▶ ASSIGNMENT
Once you have read the entries, please say how many lines hold the string "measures", giving the number only.

# # # # #

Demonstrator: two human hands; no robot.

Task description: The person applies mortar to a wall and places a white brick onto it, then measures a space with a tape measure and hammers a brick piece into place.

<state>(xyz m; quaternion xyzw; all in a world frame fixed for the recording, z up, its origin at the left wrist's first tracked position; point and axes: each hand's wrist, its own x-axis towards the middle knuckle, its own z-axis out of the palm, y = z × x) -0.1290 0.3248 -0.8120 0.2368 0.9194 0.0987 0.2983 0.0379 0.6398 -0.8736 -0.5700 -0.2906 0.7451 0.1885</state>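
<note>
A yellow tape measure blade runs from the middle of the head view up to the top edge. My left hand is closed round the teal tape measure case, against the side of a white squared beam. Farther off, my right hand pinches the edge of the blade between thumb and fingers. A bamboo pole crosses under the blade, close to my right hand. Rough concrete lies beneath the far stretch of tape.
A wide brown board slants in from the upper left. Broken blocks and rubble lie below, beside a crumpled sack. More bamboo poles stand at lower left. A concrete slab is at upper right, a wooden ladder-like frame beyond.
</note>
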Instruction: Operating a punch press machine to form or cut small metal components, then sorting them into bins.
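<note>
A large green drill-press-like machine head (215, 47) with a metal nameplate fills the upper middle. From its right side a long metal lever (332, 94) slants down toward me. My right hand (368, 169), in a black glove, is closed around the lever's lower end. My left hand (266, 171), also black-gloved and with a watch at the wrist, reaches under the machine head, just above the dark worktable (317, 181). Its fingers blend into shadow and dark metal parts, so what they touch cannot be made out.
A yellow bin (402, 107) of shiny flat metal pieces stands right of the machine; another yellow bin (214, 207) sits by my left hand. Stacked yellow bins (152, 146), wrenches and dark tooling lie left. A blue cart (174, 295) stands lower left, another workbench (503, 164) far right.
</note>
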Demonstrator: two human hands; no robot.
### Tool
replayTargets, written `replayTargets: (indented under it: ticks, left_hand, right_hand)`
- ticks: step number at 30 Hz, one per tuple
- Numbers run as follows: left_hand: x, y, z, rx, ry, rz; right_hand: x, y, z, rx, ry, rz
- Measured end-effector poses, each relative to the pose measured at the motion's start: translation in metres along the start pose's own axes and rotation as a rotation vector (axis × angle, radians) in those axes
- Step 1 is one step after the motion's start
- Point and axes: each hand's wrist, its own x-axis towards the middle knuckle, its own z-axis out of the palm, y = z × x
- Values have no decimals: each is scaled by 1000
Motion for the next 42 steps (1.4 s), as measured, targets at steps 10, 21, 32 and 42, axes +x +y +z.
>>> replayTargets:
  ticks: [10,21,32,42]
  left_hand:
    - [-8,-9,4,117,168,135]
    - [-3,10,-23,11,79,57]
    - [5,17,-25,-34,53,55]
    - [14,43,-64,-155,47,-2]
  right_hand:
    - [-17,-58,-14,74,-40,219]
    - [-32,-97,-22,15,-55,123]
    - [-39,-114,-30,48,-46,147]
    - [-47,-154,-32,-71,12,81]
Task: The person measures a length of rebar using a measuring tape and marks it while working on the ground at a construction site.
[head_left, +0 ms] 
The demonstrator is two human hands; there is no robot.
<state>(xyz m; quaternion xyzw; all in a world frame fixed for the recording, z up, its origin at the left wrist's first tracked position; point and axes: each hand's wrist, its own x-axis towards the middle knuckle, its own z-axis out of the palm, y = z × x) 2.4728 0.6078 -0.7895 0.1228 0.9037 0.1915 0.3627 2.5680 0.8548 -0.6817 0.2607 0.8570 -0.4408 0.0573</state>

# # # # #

▶ RESPONSE
2